The listing below must be repeated word for word, with its images excluded.

*** Opening of SUPPLIED INFORMATION ***

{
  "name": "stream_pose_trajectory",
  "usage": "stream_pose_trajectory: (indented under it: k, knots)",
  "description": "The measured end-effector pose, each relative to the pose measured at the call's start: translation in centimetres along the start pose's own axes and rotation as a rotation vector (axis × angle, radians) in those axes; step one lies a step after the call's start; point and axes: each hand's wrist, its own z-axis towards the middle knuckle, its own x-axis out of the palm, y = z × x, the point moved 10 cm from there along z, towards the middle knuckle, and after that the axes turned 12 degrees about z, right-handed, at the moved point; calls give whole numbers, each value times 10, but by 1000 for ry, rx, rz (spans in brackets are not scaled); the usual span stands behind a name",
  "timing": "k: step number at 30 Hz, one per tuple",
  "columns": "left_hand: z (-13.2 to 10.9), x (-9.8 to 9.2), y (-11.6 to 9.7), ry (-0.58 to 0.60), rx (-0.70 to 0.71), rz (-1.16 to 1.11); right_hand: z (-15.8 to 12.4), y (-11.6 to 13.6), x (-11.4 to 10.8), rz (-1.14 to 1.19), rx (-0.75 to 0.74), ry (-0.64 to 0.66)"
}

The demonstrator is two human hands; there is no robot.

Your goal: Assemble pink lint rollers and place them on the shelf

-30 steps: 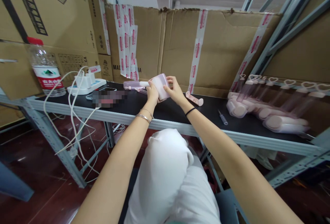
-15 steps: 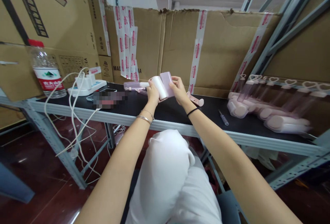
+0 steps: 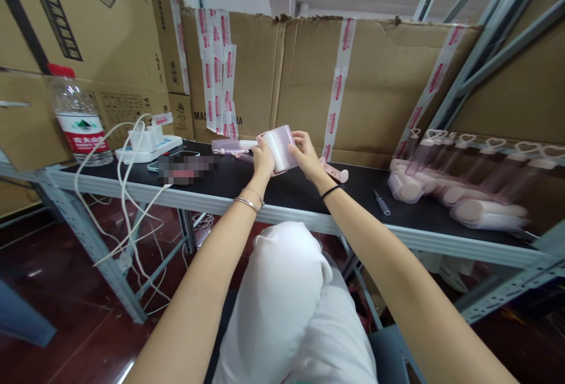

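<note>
My left hand (image 3: 263, 160) is closed around one side of a lint roller, whose white sticky roll (image 3: 274, 149) faces up. A pinkish rim shows at the roll's lower end. In my right hand (image 3: 306, 156), thumb and fingers pinch a translucent lilac cover (image 3: 287, 141). This cover lies against the roll's right side and seems to overlap it; how far it goes round I cannot tell. Behind my left hand rests another lilac piece (image 3: 224, 145) with a white end. Right of my right hand lies a pink handle part (image 3: 336, 171).
A small screwdriver (image 3: 381, 202) lies on the black tabletop (image 3: 359, 195). Several finished-looking lint rollers (image 3: 488, 210) with heart-shaped ends stand at the right. To the left are a phone (image 3: 154, 166), a power strip (image 3: 148, 147) with hanging cables and a water bottle (image 3: 83, 128).
The lilac cover has moved left and turned flatter against the white roll, closing the gap between their upper ends. Both hands keep their holds.
</note>
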Motion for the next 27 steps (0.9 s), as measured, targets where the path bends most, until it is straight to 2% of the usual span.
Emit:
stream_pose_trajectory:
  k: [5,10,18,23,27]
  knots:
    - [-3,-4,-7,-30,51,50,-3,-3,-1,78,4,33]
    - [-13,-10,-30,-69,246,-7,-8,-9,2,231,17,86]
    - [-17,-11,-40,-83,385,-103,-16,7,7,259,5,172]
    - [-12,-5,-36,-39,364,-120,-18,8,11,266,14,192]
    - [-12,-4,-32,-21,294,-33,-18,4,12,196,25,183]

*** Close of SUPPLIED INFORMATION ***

**TASK OUTPUT**
{
  "name": "stream_pose_trajectory",
  "usage": "stream_pose_trajectory: (indented under it: k, knots)",
  "description": "The measured end-effector pose, each relative to the pose measured at the call's start: translation in centimetres along the start pose's own axes and rotation as a rotation vector (axis × angle, radians) in those axes; step one lies a step after the call's start; point and axes: each hand's wrist, its own z-axis towards the middle knuckle, its own x-axis out of the palm, y = z × x, the point moved 10 cm from there along z, towards the middle knuckle, and after that the axes turned 12 degrees about z, right-handed, at the moved point; calls give whole numbers, each value times 10, but by 1000 for ry, rx, rz (spans in brackets are not scaled); the usual span stands behind a name",
  "timing": "k: step number at 30 Hz, one per tuple",
  "columns": "left_hand: z (-13.2 to 10.9), x (-9.8 to 9.2), y (-11.6 to 9.7), ry (-0.58 to 0.60), rx (-0.70 to 0.71), rz (-1.16 to 1.11); right_hand: z (-15.8 to 12.4), y (-11.6 to 13.6), x (-11.4 to 10.8), rz (-1.14 to 1.19), rx (-0.75 to 0.74), ry (-0.64 to 0.66)"
}

The demonstrator is two human hands; there is no robot.

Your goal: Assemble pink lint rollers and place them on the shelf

-30 steps: 
-15 steps: 
+0 steps: 

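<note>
My left hand (image 3: 263, 160) is closed around one side of a lint roller, whose white sticky roll (image 3: 274, 149) faces up. A pinkish rim shows at the roll's lower end. In my right hand (image 3: 306, 156), thumb and fingers pinch a translucent lilac cover (image 3: 287, 141). This cover lies against the roll's right side and seems to overlap it; how far it goes round I cannot tell. Behind my left hand rests another lilac piece (image 3: 224, 145) with a white end. Right of my right hand lies a pink handle part (image 3: 336, 171).
A small screwdriver (image 3: 381, 202) lies on the black tabletop (image 3: 359, 195). Several finished-looking lint rollers (image 3: 488, 210) with heart-shaped ends stand at the right. To the left are a phone (image 3: 154, 166), a power strip (image 3: 148, 147) with hanging cables and a water bottle (image 3: 83, 128).
The lilac cover has moved left and turned flatter against the white roll, closing the gap between their upper ends. Both hands keep their holds.
</note>
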Motion for the next 27 steps (0.9 s), as measured, targets where the path bends most, until it is straight to 2% of the usual span.
Emit:
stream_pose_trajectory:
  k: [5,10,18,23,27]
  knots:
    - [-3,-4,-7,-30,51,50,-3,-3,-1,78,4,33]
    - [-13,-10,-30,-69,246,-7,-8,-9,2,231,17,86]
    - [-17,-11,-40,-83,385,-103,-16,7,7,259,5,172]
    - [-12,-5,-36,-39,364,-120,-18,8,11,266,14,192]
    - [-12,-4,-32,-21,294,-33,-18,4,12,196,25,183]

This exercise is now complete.